The s2t-medium-mustc-multilingual-st is a Speech to Text Transformer (S2T) model developed for end-to-end Multilingual Speech Translation (ST). It is designed to perform Automatic Speech Recognition (ASR) and Speech Translation. The model is built using a transformer-based seq2seq architecture and is capable of translating English speech into multiple languages, including French and German.

Architecture

The S2T model employs a transformer-based sequence-to-sequence (encoder-decoder) architecture. It utilizes a convolutional downsampler to shorten speech inputs by three-quarters before feeding them into the encoder. This model generates transcripts and translations autoregressively, utilizing standard autoregressive cross-entropy loss during training.

Training

Training Data

The model is trained on the MuST-C dataset, a comprehensive multilingual speech translation corpus.

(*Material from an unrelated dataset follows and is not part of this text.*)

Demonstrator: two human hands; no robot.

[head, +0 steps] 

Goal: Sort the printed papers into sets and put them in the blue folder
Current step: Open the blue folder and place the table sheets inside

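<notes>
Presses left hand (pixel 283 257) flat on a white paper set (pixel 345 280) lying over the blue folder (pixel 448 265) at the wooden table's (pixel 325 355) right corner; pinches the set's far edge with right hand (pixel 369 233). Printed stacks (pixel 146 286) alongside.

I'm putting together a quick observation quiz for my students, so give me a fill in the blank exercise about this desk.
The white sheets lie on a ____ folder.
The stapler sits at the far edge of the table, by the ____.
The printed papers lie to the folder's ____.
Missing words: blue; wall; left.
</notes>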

The dataset consists of hundreds of hours of audio from English TED Talks, aligned with manual transcriptions and translations in several languages.

Training Procedure

Preprocessing: Speech data is pre-processed to extract 80-channel log mel-filter bank features using PyKaldi or torchaudio, followed by CMVN. Texts are lowercased and tokenized with SentencePiece with a vocabulary size of 10,000.
Training: The model uses SpecAugment for data augmentation and is trained with cross-entropy loss. The encoder is pre-trained for multilingual ASR, and for multilingual models, a target language ID token is used as the BOS token.

Guide: Running Locally

Install Dependencies:

Use extra speech dependencies:

pip install transformers"[speech, sentencepiece]"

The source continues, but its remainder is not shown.